Cyhl Quarles

No. 43, 44
- Position: Strong safety

Personal information
- Born: April 6, 1989 (age 37) Tucker, Georgia
- Listed height: 6 ft 3 in (1.91 m)
- Listed weight: 212 lb (96 kg)

Career information
- High school: Norcross (GA) Meadowcreek
- College: Wake Forest
- NFL draft: 2012: undrafted

Career history
- Baltimore Ravens (2012)*; New England Patriots (2012)*; Chicago Bears (2013)*;
- * Offseason and/or practice squad member only
- Stats at Pro Football Reference

= Cyhl Quarles =

American football player (born 1989)

Cyhl Quarles (pronounced "Kyle") (born April 6, 1989) is an American former football strong safety. He signed with the Baltimore Ravens as an undrafted free agent. He played college football at Wake Forest.

==Early life==
Quarles grew up on Singleton Road in the neighborhood of Gladiator, which is located in Norcross, Georgia. Quarles attended Meadowcreek High School, also in Norcross. Quarles was ranked as the 88th-best safety nationally by Scout and also was ranked as 49th-best prospect of the state of Georgia. He was a sprinter on the track high school team in which he ran the 100 meter dash 10.68 seconds. Quarles was named the Atlanta Journal-Constitution Defensive Player of the Week once during high school.

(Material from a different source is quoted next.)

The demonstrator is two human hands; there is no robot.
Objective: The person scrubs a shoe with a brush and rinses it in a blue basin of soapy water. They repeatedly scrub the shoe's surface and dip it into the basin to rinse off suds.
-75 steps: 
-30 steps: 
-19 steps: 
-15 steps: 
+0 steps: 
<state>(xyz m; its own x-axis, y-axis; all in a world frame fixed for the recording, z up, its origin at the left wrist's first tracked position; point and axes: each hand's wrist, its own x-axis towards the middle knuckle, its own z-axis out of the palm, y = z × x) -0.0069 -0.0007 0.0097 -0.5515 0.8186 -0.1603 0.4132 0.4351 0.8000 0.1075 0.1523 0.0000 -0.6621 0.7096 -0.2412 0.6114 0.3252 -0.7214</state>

College recruiting information
| Name | Hometown | School | Height | Weight | 40^{‡} | Commit date |
| Cyhl Quarles Outside linebacker | Norcross, Georgia | Meadowcreek High School | 6 ft 1 in (1.85 m) | 191 lb (87 kg) | 4.92 | Sep 21, 2006 |
Recruit ratings: Scout: Rivals:
Overall recruit ranking: Scout: 90 (S) Rivals: -- (OLB), -- (G)
‡ Refers to 40-yard dash; Note: In many cases, Scout, Rivals, 247Sports, On3, and ESPN may conflict in their listings of height, weight and 40 time.; In these cases, the average was taken. ESPN grades are on a 100-point scale.; Sources: "Wake Forest Football Commitments". Rivals. Retrieved December 20, 2012.; "2007 Wake Forest Football Recruiting Commits". Scout. Retrieved December 20, 2012.; "Scout.com Team Recruiting Rankings". Scout. Retrieved December 20, 2012.; "2007 Team Ranking". Rivals.com. Retrieved December 20, 2012.;

==College career==
Quarles played at Wake Forest. For his career at Wake Forest, he finished with 239 tackles, 2 interceptions, 6 passes defended and one forced fumble.

In his senior year, he had a career-high 101 tackles, 3 passes defended and 2 fumble recoveries. On September 1, 2011, he had 10 tackles against Syracuse in the season opener but Wake Forest loss 36-29 in overtime. On September 10, 2011, he recorded 12 tackles along with one pass deflection against North Carolina State helping Wake Forest win 34-27. On September 17, 2011, he recorded 5 tackles against Gardner–Webb helping Wake Forest win that game 48-5.

In his junior year, he had 71 tackles, one interception, one forced fumble and one passes defended.

In his sophomore year, he had 62 tackles, one interception, 2 passes defended for the season.

In his freshman year, he only had 5 tackles for the entire season.

==Professional career==

===2012 NFL Combine===

Pre-draft measurables
| Height | Weight | Arm length | Hand span | 40-yard dash | 20-yard shuttle | Three-cone drill | Vertical jump | Broad jump | Bench press |
| 6 ft 1 in (1.85 m) | 223 lb (101 kg) | 32 in (0.81 m) | 9 in (0.23 m) | 4.53 s | 4.32 s | 7.21 s | 32.5 in (0.83 m) | 119 ft 0 in (36.27 m) | 19.0 reps |
All values from the NFL Combine

===Baltimore Ravens===
On April 30, 2012, Quarles signed with the Baltimore Ravens as an undrafted free agent. On August 31, 2012, he was released.

===New England Patriots===
On September 12, 2012, Quarles signed with the New England Patriots to join their practice squad. On September 28, 2012, Quarles was released from the practice squad. On December 26, 2012, Quarles re-signed with the team to join the practice squad.

===Chicago Bears===
On January 28, 2013, Quarles signed with the Chicago Bears to a reserve/future contract.

On August 11, 2013, Quarles was waived by the Bears.